* [Dataset items]:
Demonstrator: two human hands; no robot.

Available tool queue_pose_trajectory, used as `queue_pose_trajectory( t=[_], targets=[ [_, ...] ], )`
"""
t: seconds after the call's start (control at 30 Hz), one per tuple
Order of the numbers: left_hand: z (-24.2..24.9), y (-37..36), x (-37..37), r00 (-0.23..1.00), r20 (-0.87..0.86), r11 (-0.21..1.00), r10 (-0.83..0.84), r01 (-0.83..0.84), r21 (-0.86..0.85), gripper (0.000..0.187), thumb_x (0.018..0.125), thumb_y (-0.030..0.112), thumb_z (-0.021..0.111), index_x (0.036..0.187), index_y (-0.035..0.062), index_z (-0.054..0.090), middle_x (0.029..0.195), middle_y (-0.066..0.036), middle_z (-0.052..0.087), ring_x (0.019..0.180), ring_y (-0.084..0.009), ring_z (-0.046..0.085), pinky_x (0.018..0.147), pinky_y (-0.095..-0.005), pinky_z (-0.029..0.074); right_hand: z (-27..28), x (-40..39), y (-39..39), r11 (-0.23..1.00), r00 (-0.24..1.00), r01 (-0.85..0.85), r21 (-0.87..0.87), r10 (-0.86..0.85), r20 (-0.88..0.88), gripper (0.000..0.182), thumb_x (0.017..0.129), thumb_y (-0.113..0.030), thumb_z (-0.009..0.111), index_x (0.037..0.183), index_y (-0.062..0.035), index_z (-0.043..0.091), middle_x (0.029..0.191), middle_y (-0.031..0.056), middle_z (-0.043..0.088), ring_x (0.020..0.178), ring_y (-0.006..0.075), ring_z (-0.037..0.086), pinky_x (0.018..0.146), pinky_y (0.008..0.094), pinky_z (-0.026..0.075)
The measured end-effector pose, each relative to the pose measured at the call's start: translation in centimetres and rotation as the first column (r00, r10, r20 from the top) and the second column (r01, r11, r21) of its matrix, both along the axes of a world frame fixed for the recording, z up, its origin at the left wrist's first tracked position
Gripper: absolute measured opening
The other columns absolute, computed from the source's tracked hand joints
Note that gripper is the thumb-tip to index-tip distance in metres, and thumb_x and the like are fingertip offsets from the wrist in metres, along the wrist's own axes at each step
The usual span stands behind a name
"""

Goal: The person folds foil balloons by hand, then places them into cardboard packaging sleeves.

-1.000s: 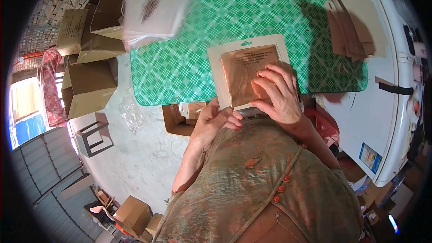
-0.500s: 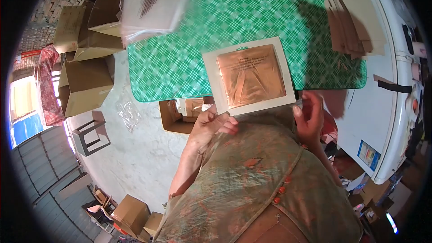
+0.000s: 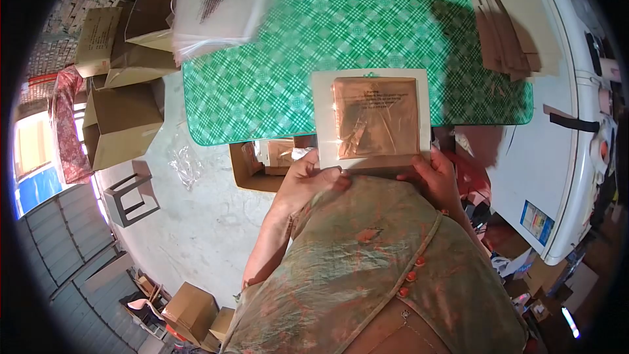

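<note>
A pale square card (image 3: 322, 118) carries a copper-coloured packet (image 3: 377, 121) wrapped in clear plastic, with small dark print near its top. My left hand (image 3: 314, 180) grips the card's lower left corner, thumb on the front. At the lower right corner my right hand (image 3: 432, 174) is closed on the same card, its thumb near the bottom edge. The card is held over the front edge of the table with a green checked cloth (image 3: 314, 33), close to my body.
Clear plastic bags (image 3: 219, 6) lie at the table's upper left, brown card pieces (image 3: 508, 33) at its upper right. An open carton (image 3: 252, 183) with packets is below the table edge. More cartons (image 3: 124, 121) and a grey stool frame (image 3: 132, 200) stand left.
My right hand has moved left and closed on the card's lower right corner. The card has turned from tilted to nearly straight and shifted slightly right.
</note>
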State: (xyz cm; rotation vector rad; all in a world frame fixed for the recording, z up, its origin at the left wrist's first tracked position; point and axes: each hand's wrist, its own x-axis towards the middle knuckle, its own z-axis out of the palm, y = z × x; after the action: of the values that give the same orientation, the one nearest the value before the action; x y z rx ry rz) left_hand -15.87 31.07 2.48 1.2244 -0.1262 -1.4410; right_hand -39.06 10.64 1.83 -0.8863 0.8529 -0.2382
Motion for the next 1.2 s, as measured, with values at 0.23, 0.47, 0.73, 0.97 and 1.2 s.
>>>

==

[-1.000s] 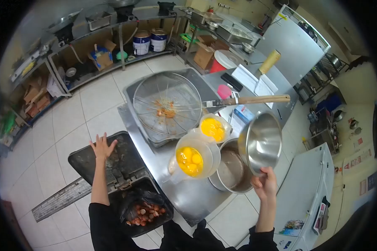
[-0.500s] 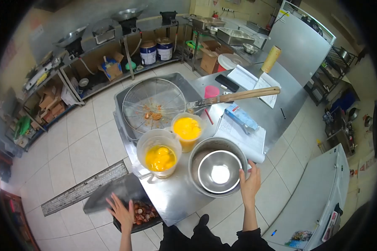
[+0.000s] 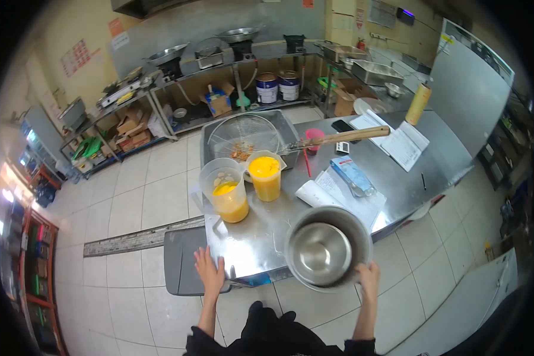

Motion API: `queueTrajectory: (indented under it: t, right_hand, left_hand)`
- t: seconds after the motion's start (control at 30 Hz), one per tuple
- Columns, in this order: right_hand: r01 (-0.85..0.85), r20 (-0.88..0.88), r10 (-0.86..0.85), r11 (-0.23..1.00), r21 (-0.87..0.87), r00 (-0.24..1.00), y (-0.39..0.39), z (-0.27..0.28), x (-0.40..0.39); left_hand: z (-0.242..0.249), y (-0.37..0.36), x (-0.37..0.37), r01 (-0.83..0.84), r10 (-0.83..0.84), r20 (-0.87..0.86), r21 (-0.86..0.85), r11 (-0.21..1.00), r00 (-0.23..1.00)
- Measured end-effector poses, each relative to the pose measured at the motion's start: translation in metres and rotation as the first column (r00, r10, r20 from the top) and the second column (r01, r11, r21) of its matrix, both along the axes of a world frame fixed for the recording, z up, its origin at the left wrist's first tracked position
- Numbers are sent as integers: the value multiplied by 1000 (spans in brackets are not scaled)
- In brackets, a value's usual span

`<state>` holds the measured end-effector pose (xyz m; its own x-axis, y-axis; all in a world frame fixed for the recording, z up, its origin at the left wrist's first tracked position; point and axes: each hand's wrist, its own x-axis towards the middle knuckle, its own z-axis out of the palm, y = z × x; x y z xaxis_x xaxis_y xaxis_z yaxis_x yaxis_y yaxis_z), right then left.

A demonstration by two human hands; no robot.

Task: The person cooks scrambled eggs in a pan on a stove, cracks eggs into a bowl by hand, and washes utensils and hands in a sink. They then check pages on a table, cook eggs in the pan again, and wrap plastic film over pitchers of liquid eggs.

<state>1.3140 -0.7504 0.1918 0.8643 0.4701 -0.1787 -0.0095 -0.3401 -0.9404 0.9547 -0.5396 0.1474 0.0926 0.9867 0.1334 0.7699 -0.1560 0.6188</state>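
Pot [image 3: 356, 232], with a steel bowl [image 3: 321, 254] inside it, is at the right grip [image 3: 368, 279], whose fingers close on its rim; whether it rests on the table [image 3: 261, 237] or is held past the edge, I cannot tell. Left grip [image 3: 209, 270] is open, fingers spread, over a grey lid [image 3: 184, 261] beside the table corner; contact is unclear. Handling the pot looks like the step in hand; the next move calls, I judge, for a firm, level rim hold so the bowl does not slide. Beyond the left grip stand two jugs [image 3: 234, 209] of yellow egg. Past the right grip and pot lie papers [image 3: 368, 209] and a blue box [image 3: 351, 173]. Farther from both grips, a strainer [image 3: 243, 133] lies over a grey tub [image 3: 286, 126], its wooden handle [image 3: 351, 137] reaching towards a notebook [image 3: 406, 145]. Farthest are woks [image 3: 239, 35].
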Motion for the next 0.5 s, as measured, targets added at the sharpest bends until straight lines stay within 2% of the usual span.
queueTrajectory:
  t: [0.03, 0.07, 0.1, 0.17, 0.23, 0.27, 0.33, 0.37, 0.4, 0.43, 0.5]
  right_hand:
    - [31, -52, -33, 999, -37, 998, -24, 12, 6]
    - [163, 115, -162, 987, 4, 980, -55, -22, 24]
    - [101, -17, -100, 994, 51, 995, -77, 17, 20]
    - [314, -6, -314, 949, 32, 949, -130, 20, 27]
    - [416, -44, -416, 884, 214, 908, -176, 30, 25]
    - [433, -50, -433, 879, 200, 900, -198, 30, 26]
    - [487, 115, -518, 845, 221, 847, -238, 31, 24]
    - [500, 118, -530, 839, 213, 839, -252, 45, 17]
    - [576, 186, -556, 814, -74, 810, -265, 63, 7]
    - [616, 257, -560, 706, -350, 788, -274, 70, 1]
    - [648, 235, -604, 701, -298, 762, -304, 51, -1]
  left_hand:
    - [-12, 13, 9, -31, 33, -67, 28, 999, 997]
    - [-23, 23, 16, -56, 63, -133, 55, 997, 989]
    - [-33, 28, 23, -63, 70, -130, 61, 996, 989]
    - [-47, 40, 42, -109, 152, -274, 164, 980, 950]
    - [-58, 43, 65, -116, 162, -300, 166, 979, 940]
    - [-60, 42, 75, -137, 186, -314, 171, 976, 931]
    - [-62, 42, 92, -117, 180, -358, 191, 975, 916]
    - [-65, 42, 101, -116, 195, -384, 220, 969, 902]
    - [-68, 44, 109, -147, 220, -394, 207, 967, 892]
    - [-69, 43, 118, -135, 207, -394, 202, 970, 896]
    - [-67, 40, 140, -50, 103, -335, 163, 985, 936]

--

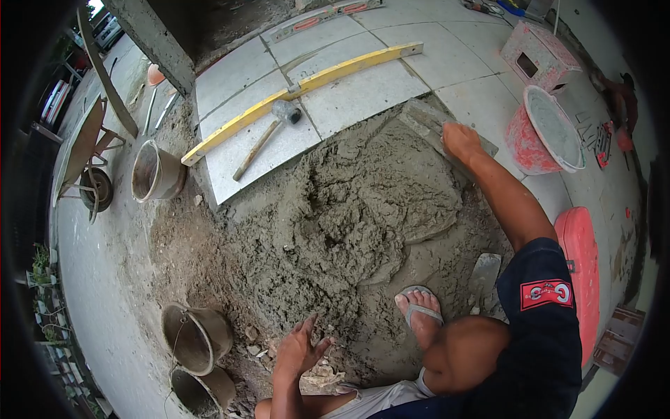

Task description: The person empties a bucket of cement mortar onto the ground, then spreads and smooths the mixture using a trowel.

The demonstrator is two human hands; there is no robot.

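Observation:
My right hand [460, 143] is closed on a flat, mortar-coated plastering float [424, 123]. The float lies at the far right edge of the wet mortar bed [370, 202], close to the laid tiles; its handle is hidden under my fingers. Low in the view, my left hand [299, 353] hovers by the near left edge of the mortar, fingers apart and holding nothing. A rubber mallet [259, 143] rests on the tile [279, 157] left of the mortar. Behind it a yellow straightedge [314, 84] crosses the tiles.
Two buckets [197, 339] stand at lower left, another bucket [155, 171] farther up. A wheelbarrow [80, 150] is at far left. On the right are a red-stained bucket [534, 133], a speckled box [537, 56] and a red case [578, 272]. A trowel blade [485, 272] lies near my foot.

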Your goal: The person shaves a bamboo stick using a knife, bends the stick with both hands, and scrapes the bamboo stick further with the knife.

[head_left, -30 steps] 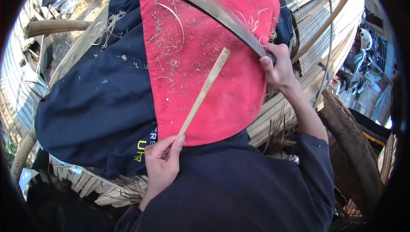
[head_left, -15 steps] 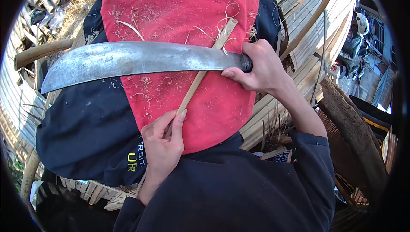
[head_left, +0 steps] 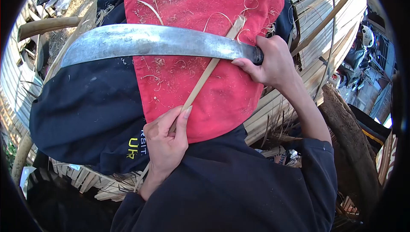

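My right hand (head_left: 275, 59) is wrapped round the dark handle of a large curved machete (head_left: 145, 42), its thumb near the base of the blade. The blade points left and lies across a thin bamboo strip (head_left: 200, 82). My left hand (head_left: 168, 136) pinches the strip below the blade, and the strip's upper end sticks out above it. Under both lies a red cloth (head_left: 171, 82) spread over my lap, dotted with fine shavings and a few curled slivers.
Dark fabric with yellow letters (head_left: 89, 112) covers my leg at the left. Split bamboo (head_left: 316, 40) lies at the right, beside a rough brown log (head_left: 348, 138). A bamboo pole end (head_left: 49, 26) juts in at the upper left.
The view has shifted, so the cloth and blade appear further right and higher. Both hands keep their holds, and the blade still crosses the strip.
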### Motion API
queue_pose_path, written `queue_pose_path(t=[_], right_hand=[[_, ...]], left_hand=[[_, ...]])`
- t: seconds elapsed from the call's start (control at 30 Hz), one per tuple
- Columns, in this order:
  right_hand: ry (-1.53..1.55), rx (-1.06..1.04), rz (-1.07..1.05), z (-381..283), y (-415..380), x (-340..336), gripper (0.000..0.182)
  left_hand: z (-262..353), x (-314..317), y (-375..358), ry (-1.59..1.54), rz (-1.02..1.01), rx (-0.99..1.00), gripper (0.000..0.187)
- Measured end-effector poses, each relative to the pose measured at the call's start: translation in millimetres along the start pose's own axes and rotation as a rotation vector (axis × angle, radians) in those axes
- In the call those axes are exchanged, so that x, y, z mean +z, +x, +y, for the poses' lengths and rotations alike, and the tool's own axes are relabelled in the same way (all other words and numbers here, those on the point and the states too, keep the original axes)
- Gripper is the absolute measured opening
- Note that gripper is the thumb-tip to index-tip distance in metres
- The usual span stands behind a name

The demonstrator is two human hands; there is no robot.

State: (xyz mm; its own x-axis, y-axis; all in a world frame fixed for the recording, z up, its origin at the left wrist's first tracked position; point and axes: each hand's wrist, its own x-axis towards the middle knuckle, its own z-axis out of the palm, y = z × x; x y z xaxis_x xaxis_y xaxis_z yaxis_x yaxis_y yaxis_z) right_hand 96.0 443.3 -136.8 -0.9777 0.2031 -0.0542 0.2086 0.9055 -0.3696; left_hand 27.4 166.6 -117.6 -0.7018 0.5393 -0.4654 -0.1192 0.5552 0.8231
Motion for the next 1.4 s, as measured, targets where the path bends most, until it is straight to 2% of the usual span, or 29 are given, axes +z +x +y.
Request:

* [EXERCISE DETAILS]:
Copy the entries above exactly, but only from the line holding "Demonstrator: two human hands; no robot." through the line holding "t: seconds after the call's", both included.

* [ANSWER TO THIS TASK]:
Demonstrator: two human hands; no robot.

Available tool queue_pose_trajectory, used as `queue_pose_trajectory( t=[_], targets=[ [_, ...] ], )`
"""
t: seconds after the call's start (control at 30 Hz), one per tuple

Nothing further remains for this exercise.